The breakthrough came in 1997. The ports of Los Angeles and Long Beach needed to grow. But they had to destroy existing marine habitat to do it. To make up for the loss, they wanted to strike a deal: purchase Bolsa Chica from Koll, and pay for a large-scale restoration of the wetlands. The $79 million deal went through. Koll, which became California Coastal Communities, focused now on the Bolsa Chica mesa, a shelf of land overlooking the wetland that the company still owned. The number of homes dropped more: from 2,400 proposed on the mesa to 1,235. Down below, in the damaged wetland with its web of dirt roads, the real work began. Sixty-four oil wells, most still commercially viable, were bought out and capped. The soil around them was cleared of contaminants. A chunk of coastline for the inlet was chosen, bridges built and the inlet dug out. Earth movers reshaped the wetland to allow new basins for water. Enormous sheets of impermeable plastic were driven into the ground on the northeastern boundary of the wetland, to protect homes on the other side from groundwater that might seep to the surface as the tides came in and out.
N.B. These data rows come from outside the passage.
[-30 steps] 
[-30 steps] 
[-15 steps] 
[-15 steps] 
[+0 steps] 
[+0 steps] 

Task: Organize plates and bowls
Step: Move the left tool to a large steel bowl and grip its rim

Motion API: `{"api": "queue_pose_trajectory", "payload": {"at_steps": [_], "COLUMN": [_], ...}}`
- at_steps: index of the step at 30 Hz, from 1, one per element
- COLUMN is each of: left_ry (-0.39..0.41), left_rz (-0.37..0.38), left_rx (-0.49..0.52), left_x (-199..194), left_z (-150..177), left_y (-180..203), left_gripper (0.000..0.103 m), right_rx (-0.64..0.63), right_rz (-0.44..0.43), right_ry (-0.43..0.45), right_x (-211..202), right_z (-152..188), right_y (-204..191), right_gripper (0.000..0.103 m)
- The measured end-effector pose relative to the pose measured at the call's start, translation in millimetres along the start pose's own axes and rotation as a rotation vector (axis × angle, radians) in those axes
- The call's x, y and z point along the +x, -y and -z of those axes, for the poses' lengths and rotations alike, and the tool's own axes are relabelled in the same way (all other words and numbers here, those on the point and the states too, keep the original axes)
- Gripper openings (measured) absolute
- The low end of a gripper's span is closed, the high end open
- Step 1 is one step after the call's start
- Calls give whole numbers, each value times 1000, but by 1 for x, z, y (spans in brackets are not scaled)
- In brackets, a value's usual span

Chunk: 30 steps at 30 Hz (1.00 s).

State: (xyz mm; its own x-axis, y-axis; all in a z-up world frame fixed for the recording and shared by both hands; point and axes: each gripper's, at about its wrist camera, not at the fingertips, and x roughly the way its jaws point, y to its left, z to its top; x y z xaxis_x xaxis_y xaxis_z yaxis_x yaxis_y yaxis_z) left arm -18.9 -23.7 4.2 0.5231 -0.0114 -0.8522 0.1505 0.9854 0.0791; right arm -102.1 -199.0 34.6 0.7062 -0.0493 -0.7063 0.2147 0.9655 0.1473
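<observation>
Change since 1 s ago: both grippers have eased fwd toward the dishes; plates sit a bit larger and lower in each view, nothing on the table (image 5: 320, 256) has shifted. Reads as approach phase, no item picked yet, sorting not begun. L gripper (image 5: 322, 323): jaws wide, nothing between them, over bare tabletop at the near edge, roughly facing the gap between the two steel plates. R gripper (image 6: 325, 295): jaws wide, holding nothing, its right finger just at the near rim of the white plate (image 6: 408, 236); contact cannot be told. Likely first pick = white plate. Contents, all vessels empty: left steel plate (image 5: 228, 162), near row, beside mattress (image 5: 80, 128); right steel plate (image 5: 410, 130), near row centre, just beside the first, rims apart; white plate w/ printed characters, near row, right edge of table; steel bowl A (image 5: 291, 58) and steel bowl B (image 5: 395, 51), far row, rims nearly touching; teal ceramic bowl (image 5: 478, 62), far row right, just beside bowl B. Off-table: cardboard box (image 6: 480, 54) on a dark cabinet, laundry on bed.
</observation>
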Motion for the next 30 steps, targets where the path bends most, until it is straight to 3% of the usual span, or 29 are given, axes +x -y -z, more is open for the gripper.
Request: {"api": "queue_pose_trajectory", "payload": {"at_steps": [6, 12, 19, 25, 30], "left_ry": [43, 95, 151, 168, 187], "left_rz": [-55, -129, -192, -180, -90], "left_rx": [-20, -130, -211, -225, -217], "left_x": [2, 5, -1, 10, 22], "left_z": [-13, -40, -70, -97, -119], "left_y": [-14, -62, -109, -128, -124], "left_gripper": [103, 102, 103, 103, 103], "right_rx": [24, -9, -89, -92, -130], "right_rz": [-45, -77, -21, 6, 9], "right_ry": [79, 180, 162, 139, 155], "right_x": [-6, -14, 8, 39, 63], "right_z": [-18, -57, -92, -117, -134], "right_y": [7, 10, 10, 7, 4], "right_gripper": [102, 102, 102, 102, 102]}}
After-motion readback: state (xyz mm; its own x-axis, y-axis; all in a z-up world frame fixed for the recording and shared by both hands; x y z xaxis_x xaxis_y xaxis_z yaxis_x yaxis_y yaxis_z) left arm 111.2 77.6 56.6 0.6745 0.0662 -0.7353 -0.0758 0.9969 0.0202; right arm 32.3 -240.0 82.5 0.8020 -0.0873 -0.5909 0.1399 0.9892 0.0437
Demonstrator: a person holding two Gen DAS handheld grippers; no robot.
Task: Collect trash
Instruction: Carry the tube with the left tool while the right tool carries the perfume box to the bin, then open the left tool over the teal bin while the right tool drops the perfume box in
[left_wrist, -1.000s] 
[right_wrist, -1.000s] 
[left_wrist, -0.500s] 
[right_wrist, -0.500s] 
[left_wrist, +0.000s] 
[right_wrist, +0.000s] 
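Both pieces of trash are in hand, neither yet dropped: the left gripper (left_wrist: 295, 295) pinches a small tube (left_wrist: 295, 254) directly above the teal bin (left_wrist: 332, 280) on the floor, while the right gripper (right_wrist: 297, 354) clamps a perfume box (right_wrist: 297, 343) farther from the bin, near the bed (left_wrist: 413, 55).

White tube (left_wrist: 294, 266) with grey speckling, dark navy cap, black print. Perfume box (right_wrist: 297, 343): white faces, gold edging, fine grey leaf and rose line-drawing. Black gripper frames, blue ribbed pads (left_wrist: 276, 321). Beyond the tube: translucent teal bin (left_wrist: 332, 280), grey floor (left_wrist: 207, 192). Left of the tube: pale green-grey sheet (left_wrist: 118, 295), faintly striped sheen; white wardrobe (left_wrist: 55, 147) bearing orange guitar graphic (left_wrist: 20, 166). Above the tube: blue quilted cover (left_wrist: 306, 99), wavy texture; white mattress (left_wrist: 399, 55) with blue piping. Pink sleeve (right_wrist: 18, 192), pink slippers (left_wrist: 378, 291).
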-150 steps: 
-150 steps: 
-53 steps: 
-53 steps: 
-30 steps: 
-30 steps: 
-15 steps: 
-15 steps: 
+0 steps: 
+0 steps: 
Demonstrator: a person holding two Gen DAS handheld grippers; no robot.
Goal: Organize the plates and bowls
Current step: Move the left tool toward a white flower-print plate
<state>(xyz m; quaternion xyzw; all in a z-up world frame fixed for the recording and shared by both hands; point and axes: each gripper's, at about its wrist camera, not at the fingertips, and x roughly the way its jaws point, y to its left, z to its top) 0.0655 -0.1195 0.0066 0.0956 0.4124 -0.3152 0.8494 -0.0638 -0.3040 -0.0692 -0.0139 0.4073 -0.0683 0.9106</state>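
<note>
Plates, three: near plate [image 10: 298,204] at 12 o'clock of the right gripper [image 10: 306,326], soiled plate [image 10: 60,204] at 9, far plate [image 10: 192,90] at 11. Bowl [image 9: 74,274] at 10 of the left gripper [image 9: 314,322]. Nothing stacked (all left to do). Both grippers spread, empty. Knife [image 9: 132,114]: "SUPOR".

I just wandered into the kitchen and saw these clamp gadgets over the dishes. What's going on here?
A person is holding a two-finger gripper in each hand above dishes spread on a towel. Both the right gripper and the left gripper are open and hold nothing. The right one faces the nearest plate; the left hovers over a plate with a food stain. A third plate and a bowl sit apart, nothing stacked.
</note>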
Expanses for wetlands with lesser tidal influence were shaped and tide gates were installed. And funds were set aside for a "future" tidal wetland: a 250-acre area in the eastern part of Bolsa where oil will continue to be pumped until it's no longer worth it to do so, perhaps decades from now. Then, that area will join the full tidal wetland. On the mesa, the final tally for homes to be built was 356. The company sold 103 acres of the mesa for restoration in order to do it. Controversies continue over small pieces of property that might or might not be added to the preservation area. But in the end, the activists and scientists who spent much of their lives fighting to preserve Bolsa Chica won that old argument. "Yes, it was saved," said Orange County historian Jim Sleeper. "The developers didn't get it all. But my goodness, it made a lot of lawyers rich, I'll tell you that."